Sucede que estamos em 2023, e pouco ou nada aconteceu.
Temos o tecido empresarial agrícola mais envelhecido da União Europeia. Não chegam a 4% os agricultores com menos de 40 anos de idade.
3-Não é admissível que o prazo para apresentação de candidaturas ao “Pedido Único” no âmbito do PEPAC (Plano Estratégico da PAC 2023-2027), que deveria ter terminado em 31 de maio passado, tenha sido sucessivamente prorrogado até 31 de julho, por causas imputáveis à própria Administração, concretamente por razões relacionadas com o “excesso de burocracia e procedimentos altamente complexos, de difícil aplicação”, como denunciaram diversas organizações do setor, e em consequência, tenha provocado o adiamento dos devidos pagamentos aos agricultores beneficiários, situação que lhes está a provocar graves prejuízos…Até porque, de boa fé, acreditaram na palavra da Senhora Ministra da Agricultura, que sempre garantiu que os problemas relacionados com a apresentação das ditas candidaturas, não colocaria em causa o pagamento atempado das ajudas diretas do PEPAC…
Esta situação é, aliás, absolutamente inaceitável, pois o Estado e os seus representantes têm sobre si um dever maior enquanto atores geradores de credibilidade e confiança junto dos cidadãos.
É certo que os agricultores são pacientes, e que o dinheiro, que é proveniente apenas de fundos da União Europeia, mesmo com atraso, há-de chegar. O problema para muitos, é que os bancos podem não ter a mesma paciência!

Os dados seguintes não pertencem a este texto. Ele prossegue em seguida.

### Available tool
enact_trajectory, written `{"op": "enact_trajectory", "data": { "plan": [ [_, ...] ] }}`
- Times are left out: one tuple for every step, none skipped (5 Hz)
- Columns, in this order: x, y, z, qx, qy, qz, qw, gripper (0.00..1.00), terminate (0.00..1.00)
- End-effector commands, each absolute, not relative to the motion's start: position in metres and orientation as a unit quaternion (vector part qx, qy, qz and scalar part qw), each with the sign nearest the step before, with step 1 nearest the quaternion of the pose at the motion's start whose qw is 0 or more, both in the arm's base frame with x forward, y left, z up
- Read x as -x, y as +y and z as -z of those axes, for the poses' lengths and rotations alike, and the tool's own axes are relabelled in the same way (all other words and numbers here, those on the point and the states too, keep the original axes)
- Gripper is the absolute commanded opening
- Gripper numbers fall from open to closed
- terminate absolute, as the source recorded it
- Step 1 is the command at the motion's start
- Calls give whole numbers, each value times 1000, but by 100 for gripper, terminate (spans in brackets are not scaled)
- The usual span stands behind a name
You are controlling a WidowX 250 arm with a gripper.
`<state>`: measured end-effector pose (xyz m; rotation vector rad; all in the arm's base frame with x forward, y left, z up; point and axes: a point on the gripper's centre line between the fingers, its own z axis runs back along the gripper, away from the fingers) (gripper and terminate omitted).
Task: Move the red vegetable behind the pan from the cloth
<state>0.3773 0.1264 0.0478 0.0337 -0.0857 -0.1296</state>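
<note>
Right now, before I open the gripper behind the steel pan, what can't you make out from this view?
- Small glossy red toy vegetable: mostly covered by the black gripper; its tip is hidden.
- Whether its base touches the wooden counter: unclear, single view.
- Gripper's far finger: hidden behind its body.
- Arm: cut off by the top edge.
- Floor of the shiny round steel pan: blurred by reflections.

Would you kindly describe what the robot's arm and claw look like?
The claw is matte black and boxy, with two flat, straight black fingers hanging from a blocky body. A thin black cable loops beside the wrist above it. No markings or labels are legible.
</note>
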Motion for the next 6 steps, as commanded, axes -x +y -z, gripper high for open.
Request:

Valha-nos a resiliência dos agricultores portugueses, que apesar dos danos sofridos pelas alterações climáticas, do terrível aumento dos fatores de produção, e de não terem na Senhora Ministra da Agricultura um parceiro com o peso político, com a confiança e competência que mereciam, continuam com a sua missão…
E já agora, valha-nos também a União Europeia.
Paulo Ramalho
Deputado do PSD à Assembleia da República
Artigo publicado com autorização do autor e da Vida Económica.